In [1]:
import pandas as pd


*lectures.csv*: metadata for the lectures watched by users as they progress in their education.  
*lecture_id*: foreign key for the train/test content_id column, when the content type is lecture (1).  
*part*: top level category code for the lecture.  
*tag*: one tag codes for the lecture. The meaning of the tags will not be provided, but these codes are sufficient for clustering the lectures together.  
*type_of*: brief description of the core purpose of the lecture.  

In [2]:
df_l = pd.read_csv('lectures.csv')
df_l.head()

Unnamed: 0,lecture_id,tag,part,type_of
0,89,159,5,concept
1,100,70,1,concept
2,185,45,6,concept
3,192,79,5,solving question
4,317,156,5,solving question


**questions.csv**: metadata for the questions posed to users.  
**question_id**: foreign key for the train/test content_id column, when the content type is question (0).  
**bundle_id**: code for which questions are served together.  
**correct_answer**: the answer to the question. Can be compared with the train user_answer column to check if the user was right.  
**part**: the relevant section of the TOEIC test.  
**tags**: one or more detailed tag codes for the question. The meaning of the tags will not be provided, but these codes are sufficient for clustering the questions together.

In [3]:
df_q = pd.read_csv('questions.csv')
df_q.head()

Unnamed: 0,question_id,bundle_id,correct_answer,part,tags
0,0,0,0,1,51 131 162 38
1,1,1,1,1,131 36 81
2,2,2,0,1,131 101 162 92
3,3,3,0,1,131 149 162 29
4,4,4,3,1,131 5 162 38


**row_id**: (int64) ID code for the row.  
**timestamp**: (int64) the time in milliseconds between this user interaction and the first event completion from that user.  
**user_id**: (int32) ID code for the user.  
**content_id**: (int16) ID code for the user interaction  
**content_type_id**: (int8) 0 if the event was a question being posed to the user, 1 if the event was the user watching a lecture.  
**task_container_id**: (int16) Id code for the batch of questions or lectures. For example, a user might see three questions in a row before seeing the explanations for any of them. Those three would all share a task_container_id.  
**user_answer**: (int8) the user's answer to the question, if any.

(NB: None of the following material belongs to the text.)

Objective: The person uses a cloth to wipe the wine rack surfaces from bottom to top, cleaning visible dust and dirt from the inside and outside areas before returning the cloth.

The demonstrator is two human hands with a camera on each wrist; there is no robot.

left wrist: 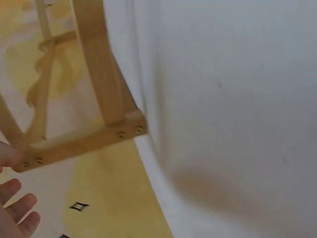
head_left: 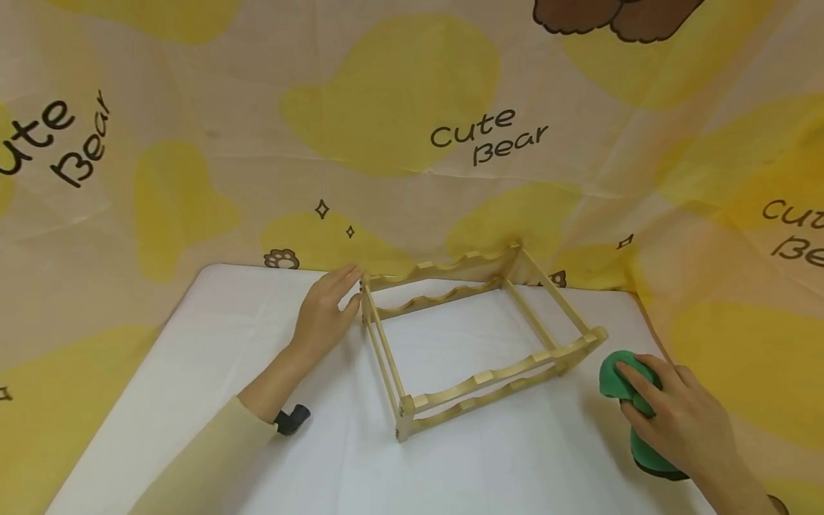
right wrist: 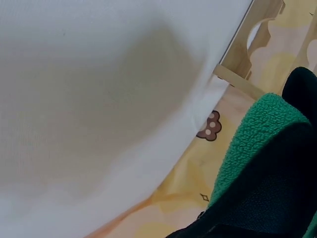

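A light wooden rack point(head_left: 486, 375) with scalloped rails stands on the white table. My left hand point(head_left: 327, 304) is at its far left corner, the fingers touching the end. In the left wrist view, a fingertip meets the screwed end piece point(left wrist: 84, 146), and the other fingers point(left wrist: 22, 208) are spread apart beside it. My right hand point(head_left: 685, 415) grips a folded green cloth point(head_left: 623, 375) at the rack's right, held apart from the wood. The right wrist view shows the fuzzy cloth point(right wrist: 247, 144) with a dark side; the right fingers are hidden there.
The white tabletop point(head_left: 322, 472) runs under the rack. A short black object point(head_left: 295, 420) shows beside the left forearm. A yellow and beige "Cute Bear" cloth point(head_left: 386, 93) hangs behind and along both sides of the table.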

Read -1 as null, for lectures.
**answered_correctly**: (int8) if the user responded correctly. Read -1 as null, for lectures.  
**prior_question_elapsed_time**: (float32) The average time in milliseconds it took a user to answer each question in the previous question bundle, ignoring any lectures in between. Is null for a user's first question bundle or lecture. Note that the time is the average time a user took to solve each question in the previous bundle.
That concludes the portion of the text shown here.